Today, we hiked Machu Picchu mountain, which is a three-hour trek round trip. The steep hiking path, made entirely of stone steps, ascends almost straight up the side of the mountain. We stopped nearly every one to two minutes to catch our breaths due to the high altitude. The path’s exposed edge marked the most memorable part of this trip for me, however. On several occasions, our hiking boots hit the ground just inches away from a sharp, straight drop off the mountain’s edge. Terrified, I walked as close to the the mountain as possible, mumbling curse words until plants and trees finally embraced the hiking path again.
While we’re on the topic of terrifying edges, the 25-minute bus ride from Aguas Calientes (or Machu Picchu’s town) to the entrance of Machu Picchu also got our hearts pumping. The roads curved around the mountain in an “S” shape and measured no more than 15-to 20-feet wide in some parts. Similar to our mountain hike, these roads exposed unguarded steep cliffs to one side. At points, two buses would have to pass each other, requiring one to back up (or down) the road.

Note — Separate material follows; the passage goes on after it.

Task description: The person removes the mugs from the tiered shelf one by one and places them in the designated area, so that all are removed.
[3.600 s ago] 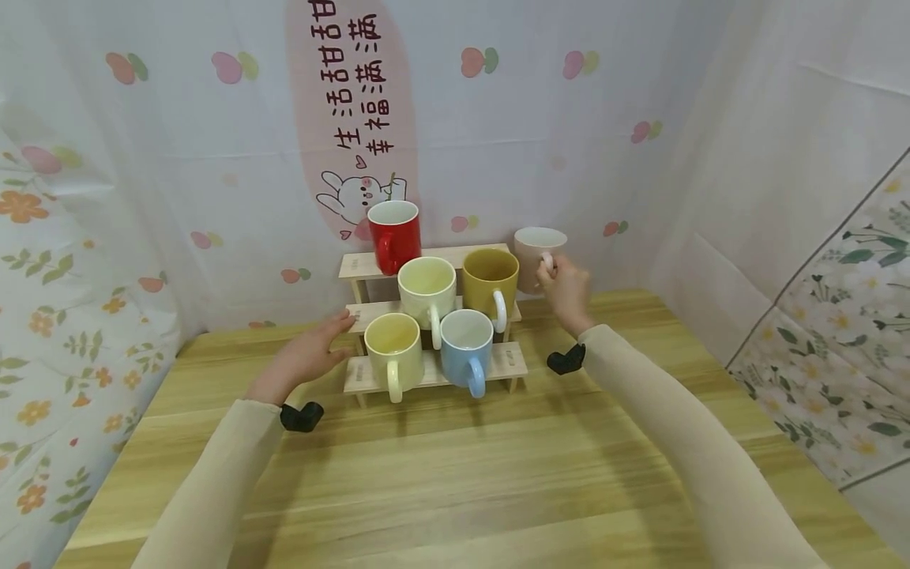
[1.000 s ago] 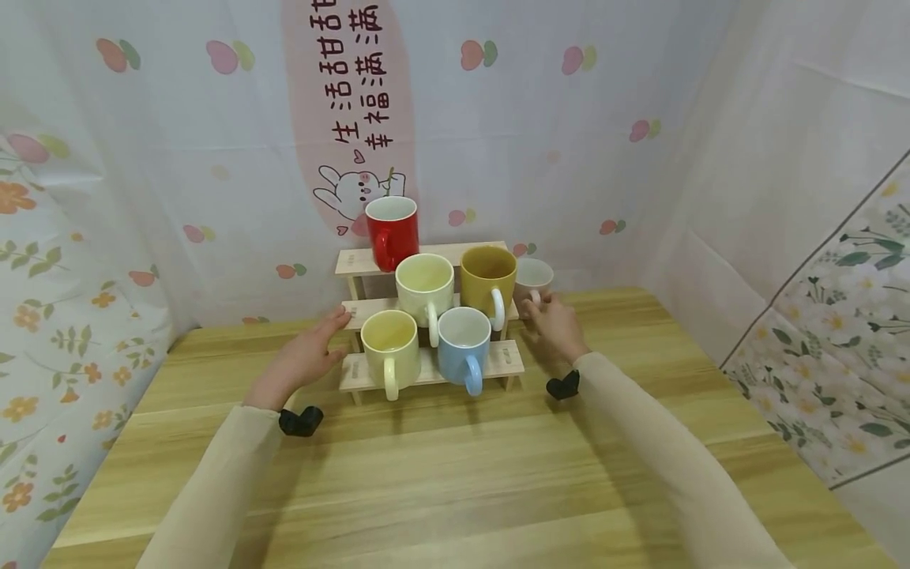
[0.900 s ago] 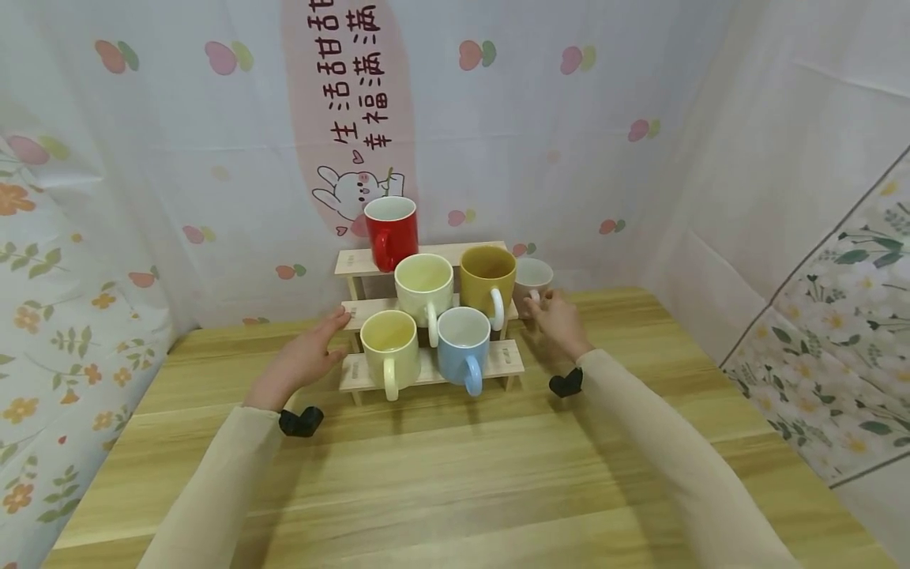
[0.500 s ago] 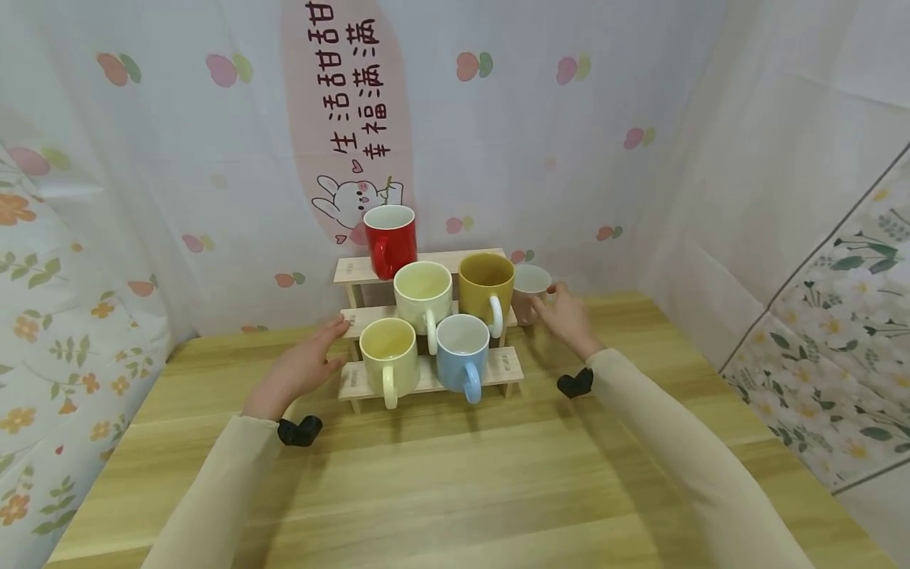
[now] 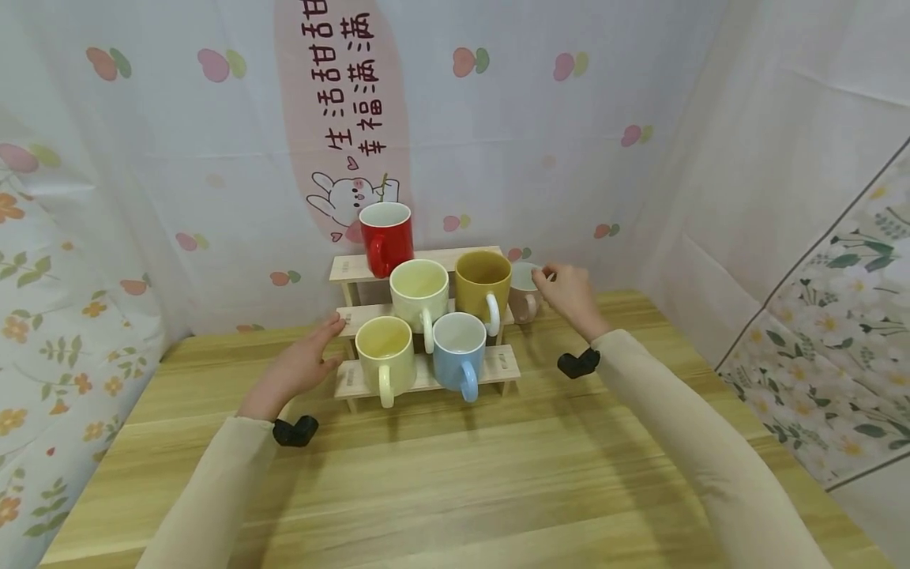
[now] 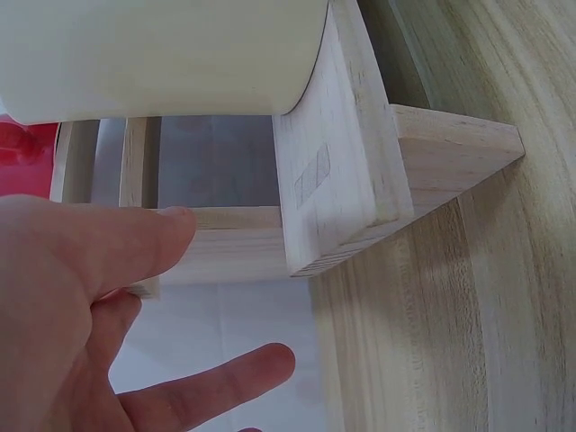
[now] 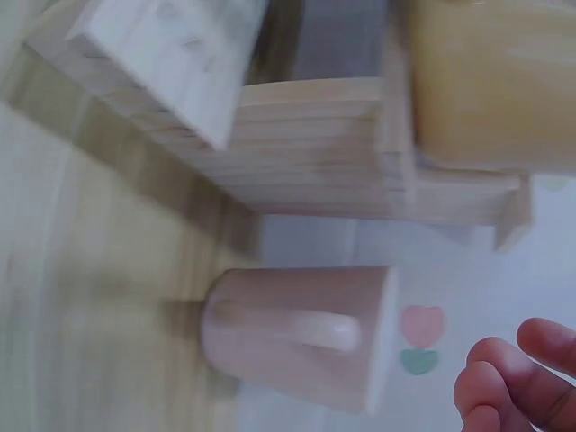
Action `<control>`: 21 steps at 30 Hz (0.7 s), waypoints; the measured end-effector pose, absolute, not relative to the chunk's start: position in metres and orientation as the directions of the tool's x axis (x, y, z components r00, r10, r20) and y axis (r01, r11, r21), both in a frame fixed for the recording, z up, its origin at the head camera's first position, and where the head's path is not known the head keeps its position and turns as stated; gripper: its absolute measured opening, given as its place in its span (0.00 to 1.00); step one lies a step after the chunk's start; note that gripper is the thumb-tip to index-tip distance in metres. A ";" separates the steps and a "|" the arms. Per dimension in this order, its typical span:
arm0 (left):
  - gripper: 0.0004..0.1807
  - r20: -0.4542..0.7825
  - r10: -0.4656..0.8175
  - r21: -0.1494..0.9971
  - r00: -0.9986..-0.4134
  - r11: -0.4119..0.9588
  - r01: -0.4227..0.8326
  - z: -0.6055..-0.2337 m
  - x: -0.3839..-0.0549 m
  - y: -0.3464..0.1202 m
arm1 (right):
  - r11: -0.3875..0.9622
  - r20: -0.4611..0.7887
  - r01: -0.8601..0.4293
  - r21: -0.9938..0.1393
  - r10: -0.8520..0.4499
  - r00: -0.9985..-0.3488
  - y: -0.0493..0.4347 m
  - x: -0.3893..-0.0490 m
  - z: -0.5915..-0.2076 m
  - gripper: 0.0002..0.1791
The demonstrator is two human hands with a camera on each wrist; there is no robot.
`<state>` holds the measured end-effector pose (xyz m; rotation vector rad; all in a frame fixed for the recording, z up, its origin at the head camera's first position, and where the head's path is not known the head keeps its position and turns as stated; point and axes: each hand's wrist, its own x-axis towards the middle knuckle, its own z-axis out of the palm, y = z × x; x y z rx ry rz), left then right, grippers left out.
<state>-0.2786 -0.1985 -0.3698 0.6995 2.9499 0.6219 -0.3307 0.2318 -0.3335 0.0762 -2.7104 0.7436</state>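
A pale pink mug [image 5: 524, 300] stands upright on the table, to the right of the wooden three-step rack [image 5: 500, 362]. My right hand [image 5: 573, 300] is beside its rim with loosely bent fingers. In the right wrist view those fingers [image 7: 531, 387] are apart from the mug and hold nothing. My left hand [image 5: 297, 369] is at the rack's left end, its fingertips against the end of the middle shelf. In the left wrist view one finger [image 6: 135, 238] overlaps the rack's side and another stretches out straight. Which of them press the wood is hard to tell.
A red mug [image 5: 387, 241] stands on the top step. The middle step bears a pale green mug [image 5: 419, 299] and a mustard mug [image 5: 483, 284]. A yellow mug [image 5: 387, 363] and a blue mug [image 5: 458, 356] are on the bottom step. Patterned curtains enclose the table [image 5: 455, 474].
My right hand has lowered the pink mug by its handle to the table beside the rack, let go and risen to the rim. My left hand has stayed at the rack.
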 end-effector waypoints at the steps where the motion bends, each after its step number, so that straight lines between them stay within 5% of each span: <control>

Aguas Calientes survives predominantly off income from Machu Picchu’s tourists. And, as such, we spent the night there. I adored this little mountain town. Comprised mostly of restaurants, hotels and a central market, Aguas Calientes rests perfectly in a little nook of the Andes. We strolled the hilly streets, ate dinner, and visited a market where Eric and I each bought a pair of pajama pants to keep us warm in the chilly hostels the rest of our trip. As has been the case with everyone we’ve met so far, the people accommodated us graciously and with kindness.